Mais il faut dire que l’or ne rapporte plus rien. Depuis ses plus hauts de septembre 2011 du côté des 1.900 dollars/Once, l’or n’a fait que descendre, avec le redressement de l’économie mondiale, notamment américaine, et les politiques monétaires au niveau mondial qui ont provoqué une sorte de relativisme monétaire rendant le rôle de l’or un peu secondaire et plus très intéressant pour le grand public.

Du coup depuis l’été dernier, l’or végète du côté des 1.200 dollars. Et parallèlement les investisseurs, toujours plus gourmands de rendement, ont délaissé leurs placements monétaires et autres produits réputés sûrs pour prendre des risques.
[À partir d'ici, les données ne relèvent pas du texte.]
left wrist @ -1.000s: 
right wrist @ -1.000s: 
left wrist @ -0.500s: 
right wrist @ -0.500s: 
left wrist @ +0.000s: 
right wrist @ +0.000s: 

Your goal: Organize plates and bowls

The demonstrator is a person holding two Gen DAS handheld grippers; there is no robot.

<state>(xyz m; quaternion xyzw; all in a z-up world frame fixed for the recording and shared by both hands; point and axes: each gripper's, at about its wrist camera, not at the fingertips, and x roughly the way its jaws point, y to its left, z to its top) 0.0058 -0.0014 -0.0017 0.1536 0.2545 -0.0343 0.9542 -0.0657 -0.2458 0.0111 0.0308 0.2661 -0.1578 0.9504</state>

Et c’est vrai qu’au vu des chiffres spectaculaires en provenance de Chine, l’impact se ferait sentir un jour ou l’autre sur l’or, métal précieux pourtant très apprécié dans le pays.

Les Chinois se remettent à la bourse en masse

Pour preuve, 8 millions de comptes-titres ont été ouverts en Chine sur le seul 1er trimestre, une hausse de 433% sur une année. Et cela se comprend avec un marché boursier qui gagne déjà plus de 50% depuis le 1er janvier ! Alors que l’or est globalement stable.

Ce qui veut dire qu’énormément de particuliers chinois ont vendu leurs pièces, leurs lingots et même leurs bijoux (grande tradition de cadeaux de joaillerie au moment du nouvel an chinois) pour ouvrir des comptes-titres et jouer en bourse ! Et plus il y aura cette pression baissière autour de l’or, plus le phénomène prendra de l’ampleur.

Chine et Inde aux avant-postes du marché

Pour l’instant le marché de l’or se tient relativement bien et tourne toujours autour des 1.200 dollars/l’once. Pour deux raisons : déjà un autre marché physique majeur reste pour l’instant porteur, le marché indien. Stratégique pour le secteur de l’or, parce que la Chine et l’Inde constituent à elles deux la moitié de la demande d’or mondiale !

Et pas de phénomène comparable en Inde, où malgré de très bonnes perspectives le marché boursier et un peu moins porteur et un peu plus chaotique. L’indice boursier Sensex est stable depuis le 1er janvier, et ce qui semblait être le marché asiatique sur lequel jouer encore sur la fin de l’année dernière paraît désormais beaucoup plus indécis.

Europe et Russie en soutien

Autre moteur fiable la banque centrale russe, toujours prise en étau entre l’évolution du dollar et la volonté de sauvegarder sa monnaie, le rouble, durement attaquée en fin d’année dernière. La banque centrale a donc acheté sur le marché au 1er trimestre 30 tonnes d’or, après avoir représenté le 1/3 de la demande des banques centrales mondiales sur l’année dernière.

Enfin, la demande en Europe continue à être alimentée notamment par le secteur financier, face aux incertitudes lourdes qui pèsent encore sur le continent, notamment tant que la crise de la dette grecque n’est pas circonscrite une bonne fois pour toute.

En attendant, c’est clairement le consommateur chinois qui induit une pression à la baisse sur les cours, et le premier signe qu’il faudra guetter éventuellement pour se préparer à une phase baissière de longue durée sera un changement du côté de la demande indienne dans un premier temps. Ce sera donc les indices boursiers du pays qui embrayeront par la suite pour faire la tendance.